Great Lakes Graphite – Going for the Value Added
The old truism of the California Gold Rush of the 1850s was that it was those selling the shovels, not those miners buying them, that made the money. In the mosh-pit that is graphite Great Lakes stands out because it has focused its efforts on “shovels” in the form of processing rather than scrabbling around in the dirt for the raw material. While Great Lakes Graphite Inc. (TSXV: GLK) does have some properties with graphite production potential, it seems to have resolved, wisely, in these days of tough financing that “production in king” and thus has focused on developing a side of the graphite business that is more likely to get it cashflow in the short term for the smallest possible capital outlay.

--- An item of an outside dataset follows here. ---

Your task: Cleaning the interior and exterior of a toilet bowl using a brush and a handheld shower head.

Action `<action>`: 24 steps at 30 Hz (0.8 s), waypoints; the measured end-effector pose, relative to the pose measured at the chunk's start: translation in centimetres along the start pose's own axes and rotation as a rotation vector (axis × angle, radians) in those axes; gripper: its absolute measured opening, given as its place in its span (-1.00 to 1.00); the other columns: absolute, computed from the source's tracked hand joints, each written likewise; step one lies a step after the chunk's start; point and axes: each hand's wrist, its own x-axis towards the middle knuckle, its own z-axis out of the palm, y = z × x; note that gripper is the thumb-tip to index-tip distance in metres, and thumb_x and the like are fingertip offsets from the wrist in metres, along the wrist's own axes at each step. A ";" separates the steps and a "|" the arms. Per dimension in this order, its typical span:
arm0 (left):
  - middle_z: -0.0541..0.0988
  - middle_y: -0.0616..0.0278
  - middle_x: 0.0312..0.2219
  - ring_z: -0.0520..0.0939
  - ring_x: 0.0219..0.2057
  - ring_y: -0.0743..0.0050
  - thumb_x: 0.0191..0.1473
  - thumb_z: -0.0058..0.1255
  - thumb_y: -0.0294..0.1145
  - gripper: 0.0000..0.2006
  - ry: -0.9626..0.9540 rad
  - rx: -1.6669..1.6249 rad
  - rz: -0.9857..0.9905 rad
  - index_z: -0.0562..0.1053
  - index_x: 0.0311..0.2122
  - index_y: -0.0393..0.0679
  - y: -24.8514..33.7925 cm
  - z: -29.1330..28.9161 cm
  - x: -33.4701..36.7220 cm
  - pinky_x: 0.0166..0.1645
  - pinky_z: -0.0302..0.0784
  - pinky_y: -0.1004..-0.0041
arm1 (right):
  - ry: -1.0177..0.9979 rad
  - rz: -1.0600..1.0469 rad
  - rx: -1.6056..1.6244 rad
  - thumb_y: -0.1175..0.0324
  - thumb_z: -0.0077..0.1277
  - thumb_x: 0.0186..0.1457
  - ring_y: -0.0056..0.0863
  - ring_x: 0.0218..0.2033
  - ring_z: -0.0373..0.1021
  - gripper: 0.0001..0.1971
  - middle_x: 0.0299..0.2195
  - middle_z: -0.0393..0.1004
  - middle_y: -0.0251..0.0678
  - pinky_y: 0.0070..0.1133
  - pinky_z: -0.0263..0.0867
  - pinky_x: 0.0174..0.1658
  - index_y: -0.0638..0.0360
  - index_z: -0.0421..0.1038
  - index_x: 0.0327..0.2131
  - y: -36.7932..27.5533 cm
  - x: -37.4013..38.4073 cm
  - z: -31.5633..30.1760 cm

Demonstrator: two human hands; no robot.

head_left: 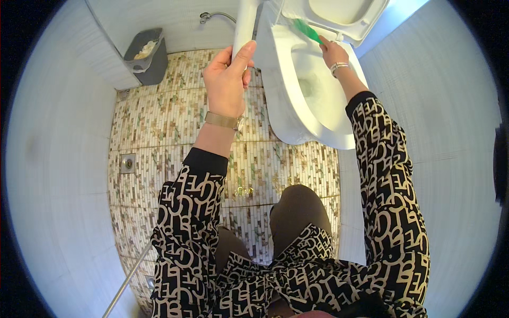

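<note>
My left hand (228, 71) is wrapped round a smooth white handle (245, 26), which looks like that of a hand shower; its upper end runs out at the top edge. Over the back of the white toilet (283, 100), my right hand (333, 53) grips a green brush (306, 30). The brush's bristle end points left and rests on or just above the wet-looking ledge behind the bowl opening. The seat and lid (347, 10) are raised at the back.
A grey bin (151, 63) with pale waste inside stands at the far left wall. Near it, a metal hose (218, 16) comes from the wall. A square drain (127, 163) sits in the tiled floor (175, 122). A thin pole (127, 280) leans at the lower left.
</note>
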 end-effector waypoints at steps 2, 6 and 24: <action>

New Wine out of Old Bottles
The use, or reuse, of equipment or facilities by miners always perks up my interest. However, the material reused is almost always being repurposed from other mines or mills. In the case of Great Lakes though it has come across an agricultural chemicals processing plant that fits the bill for graphite processing as well.
The Matheson Micronization Facility is located in Matheson, Ontario, 70 kilometres east of Timmins. The plant was originally built around ten years ago to process mainly vermiculite. The plant was very lightly used when functioning with only one shift per day. Most recently it passed into the hands of Northfil Resources, which is controlled by a group of ex-INCO managers.
In March 2015, Great Lakes entered into a Facilities Use Agreement with the owner of the property that provides for long-term access to the plant. The facility is fully integrated and was designed and built for micronization with equipment that is suitable for processing flake graphite and other industrial minerals. Upon completion of refurbishment work, Great Lakes Graphite will begin commercial production of high quality, industry standard micronized graphite products for use in spray lubricants, refractory materials and powder coatings.
The main operating facility is adjacent to Highway 11, a major highway for Northern Ontario, and also has a rail spur to the site allowing product movement by that means. Certainly having infrastructure, a talented labor pool and a long history of mining and minerals processing should be major advantages to having an operating facility in this area.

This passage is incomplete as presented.